In some embodiments, calculating a second loss function according to the membership probability and the labeling result of the image sample comprises: calculating the second loss function according to a ratio of a number of image samples in a class to which the image sample belongs correctly to a total number of image samples, the second loss function being negatively correlated with the ratio.

In some embodiments, extracting a feature map of the image sample using the regression machine learning model comprises: extracting features in the image channels of the image sample for various image channels using the regression machine learning model; combining the features in the image channels into a feature map of the image sample.

In some embodiments, extracting features in the image channels of the image sample for various image channels using the regression machine learning model comprises: using the regression machine learning model, performing a convolution process on the image sample for different image channels respectively to extract the features in the image channels.

In some embodiments, according to the feature map, determining a membership probability that the image sample belongs to each class using the classification machine learning model comprises: using the classification machine learning model, determining correlation information between various image channels of the feature map; updating the feature map according to the correlation information; determining the membership probability that the image sample belongs to each class according to the updated feature map.

In some embodiments, updating the feature map according to the correlation information comprises: determining a weight of each channel feature according to the correlation information; weighing the features in the image channels corresponding to the weights using the weights; updating the feature map according to the weighted features in the image channels.

In some embodiments, the image sample is a face image sample, wherein the recognition result is an age of a face in the face image sample, and each class is an age-group class.

According to further embodiments of the present disclosure, there is provided a age recognition method of a face image, comprising: recognizing a facial age from the face image using a regression machine learning model that is trained by the training method in any of the above embodiments.

According to other embodiments of the present disclosure, there is provided an apparatus for age recognition based on a face image, comprising at least one processor configured to perform the steps of: recognizing a facial age from the face image using a regression machine learning model that is trained by the training method in any of the above embodiments.

According to further embodiments of the present disclosure, there is provided an electronic device comprising: a memory; a processor coupled to the memory, the processor configured to, based on instructions stored in the memory, carry out the training method of a machine learning model or the age recognition method of a face image in any one of the above embodiments.

According to still other embodiments of the present disclosure, there is provided a nonvolatile computer readable storage medium having stored thereon a computer program that, when executed by a processor, implements the training method of a machine learning model or the age recognition method of a face image in any one of the above embodiments.

BRIEF DESCRIPTION OF THE DRAWINGS

The accompanying drawings, which are incorporated in and constitute a portion of this specification, illustrate embodiments of the present disclosure and, together with the description, serve to explain the principles of the present disclosure.

The present disclosure will be more clearly understood from the following detailed description with reference to the accompanying drawings, in which:

FIG. 1 shows a flowchart of some embodiments of a training method of a machine learning model of the present disclosure;

FIG. 2 shows a flowchart of some embodiments of step 110 in FIG. 1;

FIG. 3 shows a flowchart of some embodiments of step 120 in FIG. 1;

FIG. 4 shows a schematic diagram of some embodiments of the training method of a machine learning model of the present disclosure;

FIG. 5 shows a flowchart of some embodiments of the apparatus for training a machine learning model of the present disclosure;

FIG. 6 shows a block diagram of some embodiments of an electronic device of the present disclosure;

FIG. 7 shows a block diagram of other embodiments of the electronic device of the present disclosure.

DETAILED DESCRIPTION

Various exemplary embodiments of the present disclosure will now be described in detail with reference to the accompanying drawings.
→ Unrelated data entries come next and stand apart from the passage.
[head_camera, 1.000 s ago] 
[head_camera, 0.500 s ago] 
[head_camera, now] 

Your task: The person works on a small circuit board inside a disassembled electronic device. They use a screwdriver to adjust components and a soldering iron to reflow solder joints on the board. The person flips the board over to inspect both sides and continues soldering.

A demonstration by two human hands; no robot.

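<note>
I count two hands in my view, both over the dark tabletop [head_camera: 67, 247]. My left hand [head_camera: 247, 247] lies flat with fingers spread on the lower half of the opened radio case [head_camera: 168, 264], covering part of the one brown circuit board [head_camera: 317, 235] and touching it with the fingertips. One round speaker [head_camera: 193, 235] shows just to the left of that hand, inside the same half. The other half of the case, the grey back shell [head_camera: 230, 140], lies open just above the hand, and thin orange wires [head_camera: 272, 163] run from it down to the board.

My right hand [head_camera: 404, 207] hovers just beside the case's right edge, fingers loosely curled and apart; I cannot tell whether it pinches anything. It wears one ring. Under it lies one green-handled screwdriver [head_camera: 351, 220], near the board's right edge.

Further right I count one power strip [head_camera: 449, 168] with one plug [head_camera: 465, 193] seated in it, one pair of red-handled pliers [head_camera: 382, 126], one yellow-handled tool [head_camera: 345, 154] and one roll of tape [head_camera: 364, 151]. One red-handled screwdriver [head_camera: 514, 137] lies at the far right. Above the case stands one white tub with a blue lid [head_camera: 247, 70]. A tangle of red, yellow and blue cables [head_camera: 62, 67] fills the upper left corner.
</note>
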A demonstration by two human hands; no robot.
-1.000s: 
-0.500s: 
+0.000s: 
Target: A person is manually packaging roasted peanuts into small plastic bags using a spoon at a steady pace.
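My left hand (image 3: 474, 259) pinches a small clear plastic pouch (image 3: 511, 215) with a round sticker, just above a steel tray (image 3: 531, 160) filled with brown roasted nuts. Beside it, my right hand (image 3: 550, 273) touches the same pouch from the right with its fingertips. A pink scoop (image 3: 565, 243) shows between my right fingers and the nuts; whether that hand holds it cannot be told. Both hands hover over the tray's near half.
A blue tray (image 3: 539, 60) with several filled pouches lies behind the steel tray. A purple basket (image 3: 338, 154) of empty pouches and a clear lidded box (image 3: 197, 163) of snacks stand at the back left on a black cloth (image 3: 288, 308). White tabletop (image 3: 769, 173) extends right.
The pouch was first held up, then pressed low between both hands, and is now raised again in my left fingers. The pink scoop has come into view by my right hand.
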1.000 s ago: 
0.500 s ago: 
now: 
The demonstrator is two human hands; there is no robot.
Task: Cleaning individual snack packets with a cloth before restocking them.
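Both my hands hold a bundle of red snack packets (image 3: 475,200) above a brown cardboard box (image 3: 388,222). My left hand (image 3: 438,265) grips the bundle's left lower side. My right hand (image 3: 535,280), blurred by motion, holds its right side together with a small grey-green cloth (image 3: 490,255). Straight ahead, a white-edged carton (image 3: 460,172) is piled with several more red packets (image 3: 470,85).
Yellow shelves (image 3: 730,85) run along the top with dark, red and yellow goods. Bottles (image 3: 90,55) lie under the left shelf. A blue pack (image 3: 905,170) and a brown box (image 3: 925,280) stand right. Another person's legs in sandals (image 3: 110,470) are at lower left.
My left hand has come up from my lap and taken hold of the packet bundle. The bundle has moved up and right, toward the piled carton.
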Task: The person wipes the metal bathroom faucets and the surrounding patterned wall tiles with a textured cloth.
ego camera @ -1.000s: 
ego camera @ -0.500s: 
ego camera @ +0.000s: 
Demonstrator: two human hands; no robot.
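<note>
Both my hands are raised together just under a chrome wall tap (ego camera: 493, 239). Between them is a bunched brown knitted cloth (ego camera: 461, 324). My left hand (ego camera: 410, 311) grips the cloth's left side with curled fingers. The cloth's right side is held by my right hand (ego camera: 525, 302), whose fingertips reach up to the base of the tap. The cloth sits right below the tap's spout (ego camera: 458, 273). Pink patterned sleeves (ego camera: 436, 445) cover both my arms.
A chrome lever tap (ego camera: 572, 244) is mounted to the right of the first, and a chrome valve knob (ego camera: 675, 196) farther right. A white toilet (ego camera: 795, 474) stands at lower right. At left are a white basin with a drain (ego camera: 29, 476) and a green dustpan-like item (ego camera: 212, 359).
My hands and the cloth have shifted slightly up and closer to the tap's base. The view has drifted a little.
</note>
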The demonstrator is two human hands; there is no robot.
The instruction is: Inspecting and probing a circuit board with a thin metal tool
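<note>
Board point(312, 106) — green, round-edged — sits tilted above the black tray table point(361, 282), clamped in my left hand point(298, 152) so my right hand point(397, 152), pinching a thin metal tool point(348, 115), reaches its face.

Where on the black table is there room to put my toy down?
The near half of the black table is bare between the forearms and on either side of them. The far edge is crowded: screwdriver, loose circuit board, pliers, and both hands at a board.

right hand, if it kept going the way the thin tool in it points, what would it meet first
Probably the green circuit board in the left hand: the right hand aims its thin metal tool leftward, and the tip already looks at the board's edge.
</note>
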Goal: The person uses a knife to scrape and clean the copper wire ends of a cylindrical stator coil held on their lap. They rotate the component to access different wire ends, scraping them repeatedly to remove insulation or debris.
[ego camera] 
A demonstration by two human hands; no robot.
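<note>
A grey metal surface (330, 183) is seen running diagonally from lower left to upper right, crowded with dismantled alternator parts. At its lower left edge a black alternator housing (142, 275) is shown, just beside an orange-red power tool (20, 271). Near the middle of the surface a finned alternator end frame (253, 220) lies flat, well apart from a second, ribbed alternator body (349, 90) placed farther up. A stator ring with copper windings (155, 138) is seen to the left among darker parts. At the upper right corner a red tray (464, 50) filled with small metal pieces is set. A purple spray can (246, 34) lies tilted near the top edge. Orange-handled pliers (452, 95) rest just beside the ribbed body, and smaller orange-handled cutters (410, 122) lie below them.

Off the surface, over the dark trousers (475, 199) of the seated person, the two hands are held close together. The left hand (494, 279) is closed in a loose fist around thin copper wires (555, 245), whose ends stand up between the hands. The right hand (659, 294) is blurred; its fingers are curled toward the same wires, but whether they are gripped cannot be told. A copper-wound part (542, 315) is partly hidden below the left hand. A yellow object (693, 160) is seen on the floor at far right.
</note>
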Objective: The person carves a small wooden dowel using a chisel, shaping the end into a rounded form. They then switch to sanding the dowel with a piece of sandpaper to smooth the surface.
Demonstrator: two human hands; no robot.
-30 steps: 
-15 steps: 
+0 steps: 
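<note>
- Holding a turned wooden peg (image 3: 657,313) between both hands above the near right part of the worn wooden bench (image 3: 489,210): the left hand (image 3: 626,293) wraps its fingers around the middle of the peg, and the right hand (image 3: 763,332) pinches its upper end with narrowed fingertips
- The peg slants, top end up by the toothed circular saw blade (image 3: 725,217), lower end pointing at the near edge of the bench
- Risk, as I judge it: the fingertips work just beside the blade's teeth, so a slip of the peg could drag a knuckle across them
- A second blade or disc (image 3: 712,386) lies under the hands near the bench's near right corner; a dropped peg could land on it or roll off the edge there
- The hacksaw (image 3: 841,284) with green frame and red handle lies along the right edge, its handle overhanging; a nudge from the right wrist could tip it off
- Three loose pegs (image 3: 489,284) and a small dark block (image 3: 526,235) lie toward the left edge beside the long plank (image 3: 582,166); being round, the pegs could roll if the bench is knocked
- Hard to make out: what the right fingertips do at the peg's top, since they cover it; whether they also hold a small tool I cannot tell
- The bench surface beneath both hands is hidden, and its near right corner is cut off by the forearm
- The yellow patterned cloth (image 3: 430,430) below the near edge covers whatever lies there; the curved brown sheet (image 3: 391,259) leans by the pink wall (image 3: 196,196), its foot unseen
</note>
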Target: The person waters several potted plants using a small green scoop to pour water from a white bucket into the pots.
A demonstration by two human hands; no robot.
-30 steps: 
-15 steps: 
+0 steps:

Notice that, unless otherwise specified, the relative arrangement, numerical expressions and numerical values of the components and steps set forth in these examples do not limit the scope of the invention.

At the same time, it should be understood that, for ease of description, the dimensions of the various parts shown in the drawings are not drawn to actual proportions.

The following description of at least one exemplary embodiment is in fact merely illustrative and is in no way intended as a limitation to the invention, its application or use.

Techniques, methods, and apparatus known to those of ordinary skill in the relevant art may not be discussed in detail, but where appropriate, these techniques, methods, and apparatuses should be considered as part of the specification.

Of all the examples shown and discussed herein, any specific value should be construed as merely illustrative and not as a limitation. Thus, other examples of exemplary embodiments may have different values.

Notice that, similar reference numerals and letters are denoted by the like in the accompanying drawings, and therefore, once an article is defined in a drawing, there is no need for further discussion in the accompanying drawings.

The inventors of the present disclosure have found the following problems existed in the related art described above. The training effect cannot meet task demands, resulting in low processing capacity of machine learning models.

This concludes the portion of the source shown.